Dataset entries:
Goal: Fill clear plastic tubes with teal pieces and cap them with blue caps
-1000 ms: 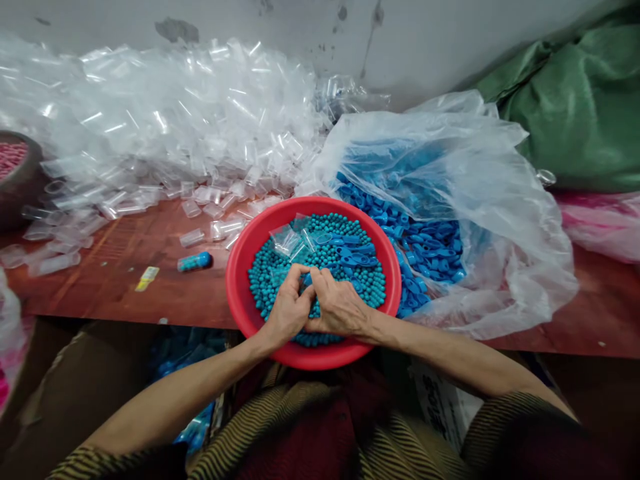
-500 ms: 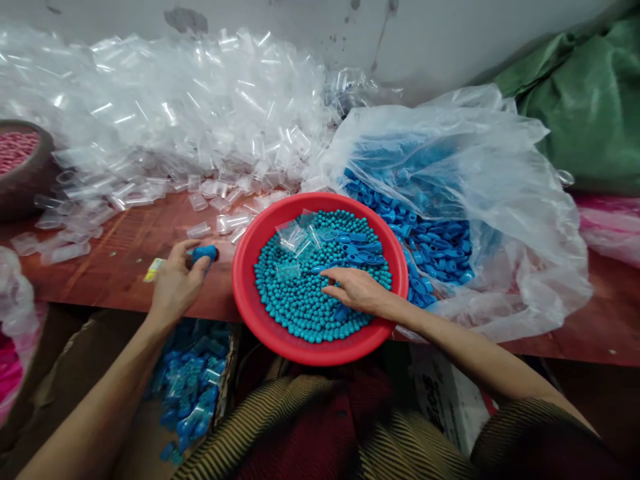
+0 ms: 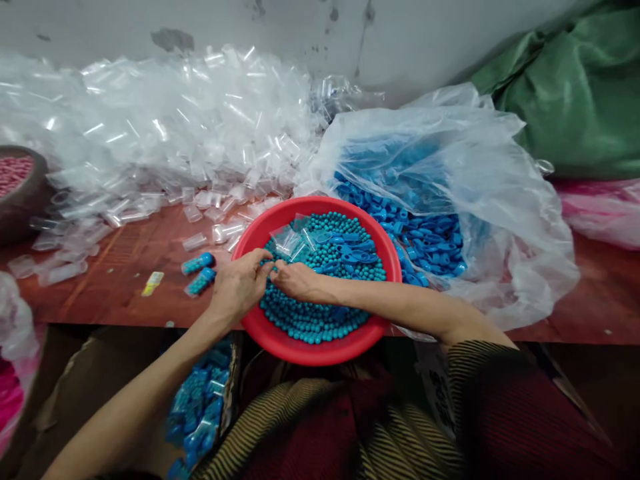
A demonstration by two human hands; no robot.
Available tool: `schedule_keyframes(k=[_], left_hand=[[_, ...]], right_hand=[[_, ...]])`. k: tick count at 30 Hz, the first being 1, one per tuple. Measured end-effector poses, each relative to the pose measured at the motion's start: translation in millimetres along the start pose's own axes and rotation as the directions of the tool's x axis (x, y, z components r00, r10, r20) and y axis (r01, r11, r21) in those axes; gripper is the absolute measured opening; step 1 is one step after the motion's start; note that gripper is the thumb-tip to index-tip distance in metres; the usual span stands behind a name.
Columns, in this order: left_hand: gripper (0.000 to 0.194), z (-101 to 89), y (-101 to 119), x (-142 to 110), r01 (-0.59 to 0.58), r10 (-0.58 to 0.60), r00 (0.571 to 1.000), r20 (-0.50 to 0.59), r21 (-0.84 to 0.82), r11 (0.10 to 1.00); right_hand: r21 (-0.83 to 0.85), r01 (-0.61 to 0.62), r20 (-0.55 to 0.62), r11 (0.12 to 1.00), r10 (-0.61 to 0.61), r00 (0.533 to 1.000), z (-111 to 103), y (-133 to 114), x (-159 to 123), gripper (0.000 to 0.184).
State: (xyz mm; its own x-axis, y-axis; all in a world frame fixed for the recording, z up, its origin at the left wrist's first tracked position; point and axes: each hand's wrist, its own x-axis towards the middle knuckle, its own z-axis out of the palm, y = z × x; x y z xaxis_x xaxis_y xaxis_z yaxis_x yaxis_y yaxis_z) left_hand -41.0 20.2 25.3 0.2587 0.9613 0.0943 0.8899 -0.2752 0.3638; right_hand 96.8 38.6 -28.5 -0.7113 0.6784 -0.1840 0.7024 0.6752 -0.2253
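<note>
Over the left side of a red basin (image 3: 320, 357), my two hands meet with fingertips nearly touching. My left hand (image 3: 241, 283) has its fingers closed in a pinch. My right hand (image 3: 297, 281) is pinched too, knuckles up. Whatever sits between the fingers is too hidden to name. Turquoise beads (image 3: 315, 331) fill the basin, with clear plastic tubes (image 3: 295, 241) and blue plastic caps (image 3: 357, 252) lying on top. Left of my left hand, two bead-filled tubes with blue caps (image 3: 197, 263) lie side by side on the red table (image 3: 125, 267).
Clear tubes (image 3: 190, 127) are heaped along the wall. A plastic bag (image 3: 520, 220) of blue caps (image 3: 435, 243) lies right of the basin. At far left stands a bowl (image 3: 35, 200) of pink beads. Below the table edge, a box holds filled tubes (image 3: 200, 400).
My left hand has let go of a blue-capped tube, which now lies on the table, and moved right to the basin. My right hand has moved left across the beads to meet it.
</note>
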Motion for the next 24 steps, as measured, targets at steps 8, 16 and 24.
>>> schedule_keyframes(k=[8,16,24], left_hand=[[0.047,23.3,8.0,8.4,0.183,-0.100,0.968,0.231,-0.370,0.911],[0.028,37.5,21.1,19.5,0.455,-0.104,0.840,0.533,-0.586,0.671],[0.014,70.2,22.4,40.4,0.544,-0.168,0.613,0.772,-0.258,0.799]], right_hand=[[0.608,-0.219,0.044,0.763,0.243,0.969,-16.5,39.9,-20.7,0.014],[0.929,-0.153,0.017,0.337,0.373,0.928,-23.9,55.5,-64.3,0.031],[0.868,-0.135,-0.062,0.477,0.375,0.925,-24.7,78.5,-96.4,0.028]])
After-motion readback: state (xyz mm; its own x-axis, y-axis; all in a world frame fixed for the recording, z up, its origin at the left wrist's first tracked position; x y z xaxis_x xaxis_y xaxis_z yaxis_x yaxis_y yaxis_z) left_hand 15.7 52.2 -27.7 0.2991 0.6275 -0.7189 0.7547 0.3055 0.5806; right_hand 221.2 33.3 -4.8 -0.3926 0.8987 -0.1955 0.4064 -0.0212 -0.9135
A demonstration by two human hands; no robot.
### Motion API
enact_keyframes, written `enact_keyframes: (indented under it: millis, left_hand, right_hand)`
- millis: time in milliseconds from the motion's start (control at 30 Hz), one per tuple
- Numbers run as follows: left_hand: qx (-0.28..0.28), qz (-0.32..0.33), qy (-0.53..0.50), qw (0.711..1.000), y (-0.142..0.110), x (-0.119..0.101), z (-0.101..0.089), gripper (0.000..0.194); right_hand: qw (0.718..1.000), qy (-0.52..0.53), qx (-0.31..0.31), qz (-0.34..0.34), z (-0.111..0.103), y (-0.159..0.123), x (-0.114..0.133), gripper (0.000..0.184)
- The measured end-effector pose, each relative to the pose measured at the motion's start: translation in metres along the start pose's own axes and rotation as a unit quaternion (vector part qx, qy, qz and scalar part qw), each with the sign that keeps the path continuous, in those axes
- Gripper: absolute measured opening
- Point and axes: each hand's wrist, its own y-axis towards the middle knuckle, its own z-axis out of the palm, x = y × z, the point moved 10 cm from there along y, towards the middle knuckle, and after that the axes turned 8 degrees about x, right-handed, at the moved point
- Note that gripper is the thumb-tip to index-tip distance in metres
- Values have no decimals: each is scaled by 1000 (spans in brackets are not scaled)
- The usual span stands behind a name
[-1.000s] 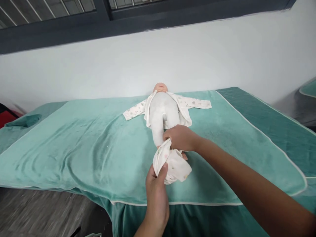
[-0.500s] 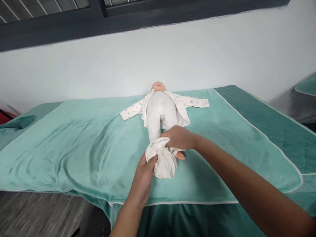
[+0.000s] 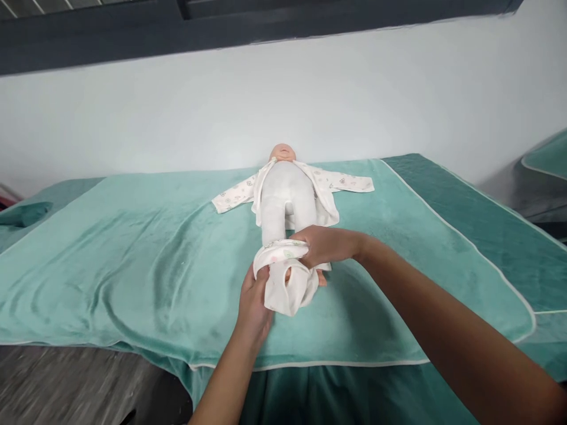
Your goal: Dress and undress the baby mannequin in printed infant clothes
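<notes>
A baby doll [image 3: 287, 183] lies on its back, its feet toward me, in an open white patterned shirt [image 3: 237, 195] with the sleeves spread wide. Around its lower left-hand leg is a bunched pair of white patterned baby pants [image 3: 283, 254]. My left hand [image 3: 254, 304] pinches the near left side of the pants, thumb on top. My right hand [image 3: 325, 245] grips their upper right edge, fingertips partly hidden by the cloth. A bit of the doll's foot shows through the cloth opening; the other foot [image 3: 322, 277] pokes out below my right hand.
A green plush blanket [image 3: 133, 254] with white piping covers the bed, wrinkled at left. Behind it rises a white wall [image 3: 177, 118] below a dark window frame [image 3: 248, 23]. Grey floor [image 3: 75, 383] shows at lower left.
The pants' edge has been drawn up around the doll's left-hand leg, and part of the foot now shows in the opening. My left hand has moved slightly left and up.
</notes>
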Motion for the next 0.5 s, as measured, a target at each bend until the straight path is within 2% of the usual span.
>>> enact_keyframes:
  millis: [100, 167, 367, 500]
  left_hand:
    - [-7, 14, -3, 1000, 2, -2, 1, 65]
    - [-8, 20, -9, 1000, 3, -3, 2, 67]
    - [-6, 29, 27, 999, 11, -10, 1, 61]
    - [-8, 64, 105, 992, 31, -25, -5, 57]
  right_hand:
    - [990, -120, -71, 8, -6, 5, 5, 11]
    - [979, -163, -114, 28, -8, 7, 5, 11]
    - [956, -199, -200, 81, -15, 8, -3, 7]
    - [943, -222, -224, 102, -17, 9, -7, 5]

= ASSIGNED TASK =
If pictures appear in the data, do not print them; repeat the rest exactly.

= RESPONSE TO THE EXERCISE =
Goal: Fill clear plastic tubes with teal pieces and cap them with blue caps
-1000 ms: 
-500 ms: 
+0 ms: 
A demonstration by two human hands; no robot.
Available tool: `schedule_keyframes(k=[_], left_hand=[[_, ...]], right_hand=[[_, ...]])`. k: tick count at 30 Hz, the first being 1, one per tuple. Measured end-effector poses, each relative to the pose measured at the motion's start: translation in millimetres along the start pose's own axes and rotation as the directions of the tool's x axis (x, y, z components r00, r10, r20) and y axis (r01, r11, r21) in those axes; gripper is the absolute measured opening; step 1 is one step after the motion's start; note that gripper is the thumb-tip to index-tip distance in metres; the usual span stands behind a name.
Columns, in this order: left_hand: gripper (0.000 to 0.194), z (-101 to 89), y (-101 to 119), x (-142 to 110), r01 (-0.59 to 0.58), r10 (-0.58 to 0.60), r00 (0.571 to 1.000), r20 (-0.50 to 0.59), r21 (-0.84 to 0.82), r11 (0.10 to 1.00); right_hand: r21 (-0.83 to 0.85), r01 (-0.61 to 0.62), r20 (-0.55 to 0.62), r11 (0.12 to 1.00), r10 (-0.61 to 0.61), r00 (0.533 to 1.000), z (-111 to 103), y (-133 to 114), x (-159 to 123), gripper (0.000 to 0.184).
State: (xyz mm; its own x-axis, y-axis; all in a world frame fixed for the recording, z up, its origin at the left wrist's first tracked position; point and axes: each hand's wrist, its own x-axis towards the middle knuckle, its own z-axis out of the palm, y = z × x; x y z xaxis_x xaxis_y xaxis_z yaxis_x yaxis_y yaxis_z) left_hand -41.0 20.2 25.3 0.2587 0.9613 0.0943 0.8899 -0.2752 0.3638; right_hand 96.8 38.6 -28.5 -0.7113 0.6784 -0.1840 0.7024 0.6752 -0.2253
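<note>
Over the left side of a red basin (image 3: 320, 357), my two hands meet with fingertips nearly touching. My left hand (image 3: 241, 283) has its fingers closed in a pinch. My right hand (image 3: 297, 281) is pinched too, knuckles up. Whatever sits between the fingers is too hidden to name. Turquoise beads (image 3: 315, 331) fill the basin, with clear plastic tubes (image 3: 295, 241) and blue plastic caps (image 3: 357, 252) lying on top. Left of my left hand, two bead-filled tubes with blue caps (image 3: 197, 263) lie side by side on the red table (image 3: 125, 267).
Clear tubes (image 3: 190, 127) are heaped along the wall. A plastic bag (image 3: 520, 220) of blue caps (image 3: 435, 243) lies right of the basin. At far left stands a bowl (image 3: 35, 200) of pink beads. Below the table edge, a box holds filled tubes (image 3: 200, 400).
My left hand has let go of a blue-capped tube, which now lies on the table, and moved right to the basin. My right hand has moved left across the beads to meet it.
</note>
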Motion for the next 24 steps, as measured, targets at steps 8, 16 and 24.
>>> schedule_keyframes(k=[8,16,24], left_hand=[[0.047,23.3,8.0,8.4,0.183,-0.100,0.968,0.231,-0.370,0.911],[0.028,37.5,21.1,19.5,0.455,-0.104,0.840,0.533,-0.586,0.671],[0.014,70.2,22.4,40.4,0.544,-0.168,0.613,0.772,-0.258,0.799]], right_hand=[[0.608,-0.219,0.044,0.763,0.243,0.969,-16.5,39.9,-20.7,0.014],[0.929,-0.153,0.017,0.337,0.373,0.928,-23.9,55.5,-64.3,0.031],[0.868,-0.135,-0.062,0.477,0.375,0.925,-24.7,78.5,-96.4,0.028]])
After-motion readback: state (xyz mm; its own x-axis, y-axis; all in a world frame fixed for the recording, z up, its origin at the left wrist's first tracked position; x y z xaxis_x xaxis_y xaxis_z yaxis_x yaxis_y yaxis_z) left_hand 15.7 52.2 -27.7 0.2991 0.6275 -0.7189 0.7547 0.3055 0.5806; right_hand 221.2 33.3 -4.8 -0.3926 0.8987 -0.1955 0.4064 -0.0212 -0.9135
A demonstration by two human hands; no robot.
### Motion API
enact_keyframes, written `enact_keyframes: (indented under it: millis, left_hand, right_hand)`
- millis: time in milliseconds from the motion's start (control at 30 Hz), one per tuple
- Numbers run as follows: left_hand: qx (-0.28..0.28), qz (-0.32..0.33), qy (-0.53..0.50), qw (0.711..1.000), y (-0.142..0.110), x (-0.119..0.101), z (-0.101..0.089), gripper (0.000..0.194); right_hand: qw (0.718..1.000), qy (-0.52..0.53), qx (-0.31..0.31), qz (-0.34..0.34), z (-0.111..0.103), y (-0.159..0.123), x (-0.114..0.133), gripper (0.000..0.184)
- The measured end-effector pose, each relative to the pose measured at the motion's start: translation in metres along the start pose's own axes and rotation as a unit quaternion (vector part qx, qy, qz and scalar part qw), each with the sign that keeps the path continuous, in those axes
- Gripper: absolute measured opening
- Point and axes: each hand's wrist, its own y-axis towards the middle knuckle, its own z-axis out of the palm, x = y × z, the point moved 10 cm from there along y, towards the middle knuckle, and after that the axes turned 8 degrees about x, right-handed, at the moved point
- Note that gripper is the thumb-tip to index-tip distance in metres
- Values have no decimals: each is scaled by 1000 (spans in brackets are not scaled)
- The usual span stands behind a name
[-1.000s] 
[-0.500s] 
[+0.000s] 
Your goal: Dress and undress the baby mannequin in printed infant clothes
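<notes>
A baby doll [image 3: 287, 183] lies on its back, its feet toward me, in an open white patterned shirt [image 3: 237, 195] with the sleeves spread wide. Around its lower left-hand leg is a bunched pair of white patterned baby pants [image 3: 283, 254]. My left hand [image 3: 254, 304] pinches the near left side of the pants, thumb on top. My right hand [image 3: 325, 245] grips their upper right edge, fingertips partly hidden by the cloth. A bit of the doll's foot shows through the cloth opening; the other foot [image 3: 322, 277] pokes out below my right hand.
A green plush blanket [image 3: 133, 254] with white piping covers the bed, wrinkled at left. Behind it rises a white wall [image 3: 177, 118] below a dark window frame [image 3: 248, 23]. Grey floor [image 3: 75, 383] shows at lower left.
The pants' edge has been drawn up around the doll's left-hand leg, and part of the foot now shows in the opening. My left hand has moved slightly left and up.
</notes>
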Motion for the next 0.5 s, as measured, a target at each bend until the straight path is within 2% of the usual span.
>>> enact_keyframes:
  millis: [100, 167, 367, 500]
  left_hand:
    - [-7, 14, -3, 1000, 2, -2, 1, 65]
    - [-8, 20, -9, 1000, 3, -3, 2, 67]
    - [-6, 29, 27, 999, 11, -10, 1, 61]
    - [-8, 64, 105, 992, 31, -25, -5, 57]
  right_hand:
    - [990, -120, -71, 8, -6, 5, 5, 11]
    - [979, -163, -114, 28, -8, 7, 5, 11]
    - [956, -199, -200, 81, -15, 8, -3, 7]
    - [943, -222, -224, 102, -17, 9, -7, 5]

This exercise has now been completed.